-- Task brief --
Please return all the records exactly, with nothing left out.

-- Records provided --
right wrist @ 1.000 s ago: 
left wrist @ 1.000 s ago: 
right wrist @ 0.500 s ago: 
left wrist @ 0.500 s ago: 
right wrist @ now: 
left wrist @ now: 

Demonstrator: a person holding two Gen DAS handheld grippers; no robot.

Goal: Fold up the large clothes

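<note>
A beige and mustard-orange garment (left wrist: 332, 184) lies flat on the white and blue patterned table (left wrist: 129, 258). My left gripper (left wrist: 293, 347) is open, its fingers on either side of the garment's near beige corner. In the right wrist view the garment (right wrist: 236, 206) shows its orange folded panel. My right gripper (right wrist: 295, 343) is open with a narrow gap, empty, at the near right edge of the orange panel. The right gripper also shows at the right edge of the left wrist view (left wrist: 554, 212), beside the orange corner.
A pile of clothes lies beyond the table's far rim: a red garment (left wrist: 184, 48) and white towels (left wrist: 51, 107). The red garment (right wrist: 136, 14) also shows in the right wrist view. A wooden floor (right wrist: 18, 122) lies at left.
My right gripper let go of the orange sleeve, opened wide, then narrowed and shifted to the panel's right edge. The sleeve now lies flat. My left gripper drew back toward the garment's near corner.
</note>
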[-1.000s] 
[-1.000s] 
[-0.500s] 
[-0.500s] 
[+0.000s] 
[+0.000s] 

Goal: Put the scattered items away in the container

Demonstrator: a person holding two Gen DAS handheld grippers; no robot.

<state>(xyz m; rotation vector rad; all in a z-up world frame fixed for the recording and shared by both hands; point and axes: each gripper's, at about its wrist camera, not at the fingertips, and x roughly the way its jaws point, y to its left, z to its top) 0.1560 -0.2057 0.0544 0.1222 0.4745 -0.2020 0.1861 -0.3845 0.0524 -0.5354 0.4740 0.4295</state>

-- Answer to the exercise --
right wrist @ 1.000 s ago: 
left wrist @ 1.000 s ago: 
right wrist @ 0.500 s ago: 
left wrist @ 0.500 s ago: 
right wrist @ now: 
left wrist @ now: 

Demonstrator: a person holding two Gen DAS handheld grippers; no robot.

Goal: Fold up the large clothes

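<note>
A beige and mustard-orange garment (left wrist: 332, 184) lies flat on the white and blue patterned table (left wrist: 129, 258). My left gripper (left wrist: 293, 347) is open, its fingers on either side of the garment's near beige corner. In the right wrist view the garment (right wrist: 236, 206) shows its orange folded panel. My right gripper (right wrist: 295, 343) is open with a narrow gap, empty, at the near right edge of the orange panel. The right gripper also shows at the right edge of the left wrist view (left wrist: 554, 212), beside the orange corner.
A pile of clothes lies beyond the table's far rim: a red garment (left wrist: 184, 48) and white towels (left wrist: 51, 107). The red garment (right wrist: 136, 14) also shows in the right wrist view. A wooden floor (right wrist: 18, 122) lies at left.
My right gripper let go of the orange sleeve, opened wide, then narrowed and shifted to the panel's right edge. The sleeve now lies flat. My left gripper drew back toward the garment's near corner.
</note>
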[-1.000s] 
[-1.000s] 
[-0.500s] 
[-0.500s] 
[+0.000s] 
[+0.000s] 

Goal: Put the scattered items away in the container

Demonstrator: a person holding two Gen DAS handheld grippers; no robot.

<state>(xyz m; rotation vector rad; all in a z-up world frame fixed for the recording and shared by both hands; point and axes: each gripper's, at about its wrist camera, not at the fingertips, and x roughly the way its jaws point, y to its left, z to its top) 0.1560 -0.2057 0.0544 0.1222 0.4745 -0.2020 0.1861 -0.3845 0.0524 -0.5354 0.4740 0.4295</state>

The answer given is complete.